## What to do
Copy out each line from the material where the word "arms" is found.
####################
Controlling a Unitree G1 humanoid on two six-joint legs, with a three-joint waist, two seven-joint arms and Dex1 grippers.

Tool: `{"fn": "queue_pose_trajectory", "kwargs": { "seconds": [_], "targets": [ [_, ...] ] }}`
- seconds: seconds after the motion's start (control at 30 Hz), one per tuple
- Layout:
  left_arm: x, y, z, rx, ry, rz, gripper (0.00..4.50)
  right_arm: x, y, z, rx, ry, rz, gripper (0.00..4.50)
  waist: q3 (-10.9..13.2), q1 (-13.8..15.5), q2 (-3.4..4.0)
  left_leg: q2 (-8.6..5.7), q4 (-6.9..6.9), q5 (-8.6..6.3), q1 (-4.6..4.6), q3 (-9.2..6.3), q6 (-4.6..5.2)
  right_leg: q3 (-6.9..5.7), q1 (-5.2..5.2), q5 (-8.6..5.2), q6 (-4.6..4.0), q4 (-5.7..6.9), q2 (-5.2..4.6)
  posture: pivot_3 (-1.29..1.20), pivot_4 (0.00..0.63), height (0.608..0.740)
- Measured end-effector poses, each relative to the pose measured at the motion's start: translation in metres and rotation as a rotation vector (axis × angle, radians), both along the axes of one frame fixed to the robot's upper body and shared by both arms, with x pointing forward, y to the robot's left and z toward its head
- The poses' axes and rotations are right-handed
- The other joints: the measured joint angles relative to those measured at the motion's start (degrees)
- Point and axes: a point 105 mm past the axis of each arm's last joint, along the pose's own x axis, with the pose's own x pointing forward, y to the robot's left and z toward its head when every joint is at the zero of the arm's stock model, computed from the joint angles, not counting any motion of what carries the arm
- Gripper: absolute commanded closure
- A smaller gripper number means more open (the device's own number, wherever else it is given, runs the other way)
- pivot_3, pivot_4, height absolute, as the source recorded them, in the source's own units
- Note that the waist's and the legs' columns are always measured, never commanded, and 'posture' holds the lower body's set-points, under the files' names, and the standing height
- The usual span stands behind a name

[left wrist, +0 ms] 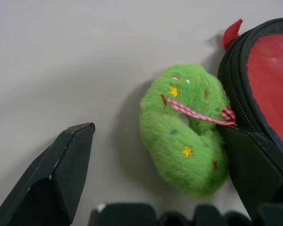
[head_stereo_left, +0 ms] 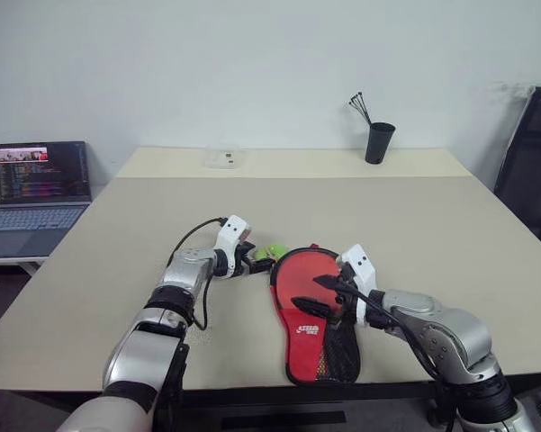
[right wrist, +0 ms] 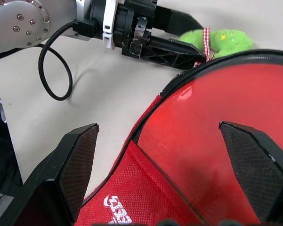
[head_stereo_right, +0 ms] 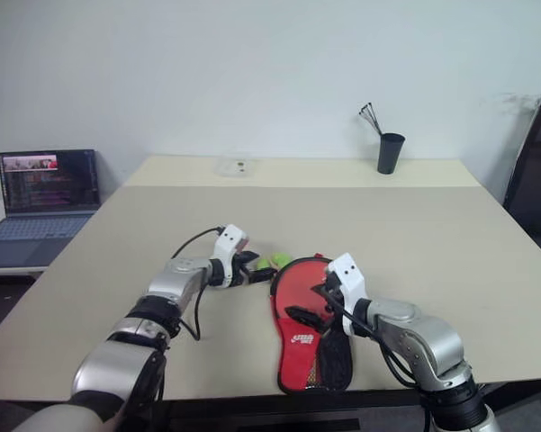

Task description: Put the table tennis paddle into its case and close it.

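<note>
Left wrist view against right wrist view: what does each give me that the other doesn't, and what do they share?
Left wrist only: the left gripper from behind, open around the green plush ring, plus a red tab at the case's end.

Right wrist only: the right gripper, open over the paddle in the case, and the white logo.

Shared: plush ring, case rim, red paddle face, table.
</note>
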Motion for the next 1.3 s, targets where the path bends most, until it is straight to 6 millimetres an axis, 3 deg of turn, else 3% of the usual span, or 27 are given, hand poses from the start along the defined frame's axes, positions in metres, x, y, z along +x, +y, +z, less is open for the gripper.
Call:
{"fn": "queue_pose_trajectory", "kwargs": {
  "seconds": [0.03,0.1,0.3,0.47,0.7,0.83,1.17,1.3],
  "targets": [
    [0.0,-0.001,0.0,0.002,-0.004,-0.004,0.01,0.0,0.0,0.0,0.0,0.0,-0.002,0.0,-0.01,0.03,-0.02,0.0,0.01,0.0,0.0,-0.02,0.0,0.0,0.02,0.0,0.0,0.0,0.0,0.0,0.15,0.74],
    [0.0,-0.002,-0.001,0.006,-0.009,-0.008,0.61,-0.001,0.001,0.001,0.003,-0.004,-0.005,0.0,-0.02,0.06,-0.02,0.01,0.02,0.0,0.01,-0.02,0.0,0.0,0.02,0.0,0.0,0.01,-0.02,0.0,0.15,0.74],
    [-0.003,-0.009,-0.004,0.002,-0.004,-0.046,2.76,0.003,0.0,0.0,-0.007,-0.016,-0.041,0.0,-0.03,0.08,-0.03,0.0,0.06,0.0,0.07,0.0,0.0,0.0,0.05,0.0,0.0,0.08,-0.04,0.0,0.15,0.74],
    [-0.004,-0.011,-0.007,-0.004,-0.006,-0.054,4.43,0.018,0.002,-0.003,-0.013,-0.036,-0.116,0.0,-0.1,-0.1,-0.04,0.0,0.07,0.01,0.26,0.06,0.0,0.01,0.12,0.0,0.0,0.24,-0.02,0.0,0.15,0.74],
    [-0.005,-0.012,-0.007,0.001,-0.016,-0.058,4.47,0.032,0.012,-0.031,-0.097,-0.025,-0.169,0.0,-0.11,-0.1,-0.04,0.01,0.1,0.02,0.29,0.1,0.0,0.04,0.1,0.0,0.0,0.36,-0.02,0.0,0.15,0.74],
    [-0.005,-0.011,-0.008,0.023,-0.02,-0.061,4.47,0.036,0.008,-0.036,-0.144,-0.061,-0.203,0.0,-0.3,-0.1,-0.21,0.01,0.1,0.02,0.34,0.1,0.0,0.05,0.12,-0.01,0.0,0.38,-0.03,0.0,0.15,0.74],
    [0.021,-0.012,0.009,0.312,-0.145,-0.003,4.47,0.024,0.002,-0.044,-0.165,-0.07,-0.211,0.0,-0.49,-0.18,-0.48,0.0,0.15,0.02,0.46,0.13,-0.01,0.04,0.16,-0.01,0.01,0.53,0.02,0.0,0.15,0.74],
    [0.028,-0.032,0.018,0.42,-0.232,-0.023,4.47,0.018,0.001,-0.047,-0.174,-0.061,-0.215,0.0,-0.49,-0.14,-0.48,-0.01,0.13,0.02,0.39,0.12,-0.01,0.03,0.15,-0.02,0.01,0.47,0.02,0.0,0.15,0.74]
  ]
}}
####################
## Response
Controlling a Unitree G1 humanoid on two six-joint legs, with a three-joint waist, two seven-joint arms and Dex1 grippers.
- Measured end-effector poses, each relative to the pose measured at the motion's start: translation in metres and rotation as a rotation vector (axis × angle, radians), both along the axes of one frame fixed to the robot's upper body and shared by both arms, with x pointing forward, y to the robot's left and z toward its head

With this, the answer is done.